In the exhibition, which takes place parallel to the conference, 195 hardware and software vendors, service providers, and 51 research institutions from 31 countries present their work, services and products – including the Gauss Alliance (GA). As a member, the DKRZ will be presenting the latest climate simulations calculated on the Levante supercomputer at the GA booth (photo on the right).

Directly adjacent, the National High-Performance Computing Center (NHR) is organizing so-called Sofa Talks. In the discussion "Connecting Visualization and High-Performance Computing," Michael Böttinger, a visualization expert at the DKRZ, discussed challenges and trends related to visualization in HPC environments with 12 other international experts.

An originally from the US company AMD initiated Birds-of-a-Feather session titled "Empowering Excellence in HPC Through Diversity and Inclusion," which featured Dr. Georgiana Mania as one of eight speakers, was canceled at short notice. 

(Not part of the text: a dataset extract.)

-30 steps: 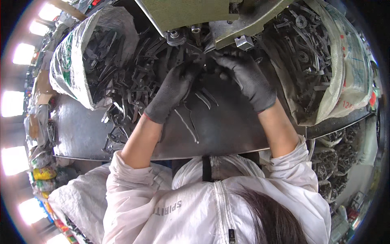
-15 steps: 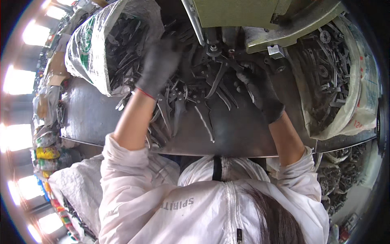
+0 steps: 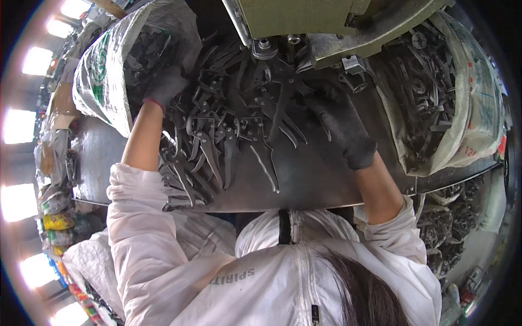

New Top 500 list published at ISC '25

The new edition of the Top 500 list of the world's most powerful supercomputers was presented at the ISC in Hamburg on June 10, 2025. The list continues to be led by the US system El Capitan, which maintains its top spot with a computing power of 1,742 ExaFLOPS. Frontier and Aurora, also Exascale systems, follow in second and third place. All three supercomputers are operated at the Lawrence Livermore National Laboratory of the US Department of Energy.

JUPITER, a system operated at the Jülich Research Center (FZJ), takes fourth rank on the list with a performance of over 790 PetaFLOPS. JUPITER is not only the fastest system in Germany and Europe, but is also one of the most energy-efficient supercomputers in the world.

Almost four years after its installation, the DKRZ supercomputer Levante still ranks 140th. This makes Levante one of the eleven most powerful systems in Germany.

Student Cluster Competition (SCC)

During the ISC, students have the opportunity to demonstrate their knowledge and skills in the Student Cluster Competition (SCC). This year, the DKRZ is once again contributing to the successful implementation: Firstly, it created the tasks using the ICON weather and climate model for the online programming portion (Coding Challenge) and is providing four GPU nodes on its Levante HPC system for this purpose. Secondly, two judges from the DKRZ will be responsible for evaluating the SCC.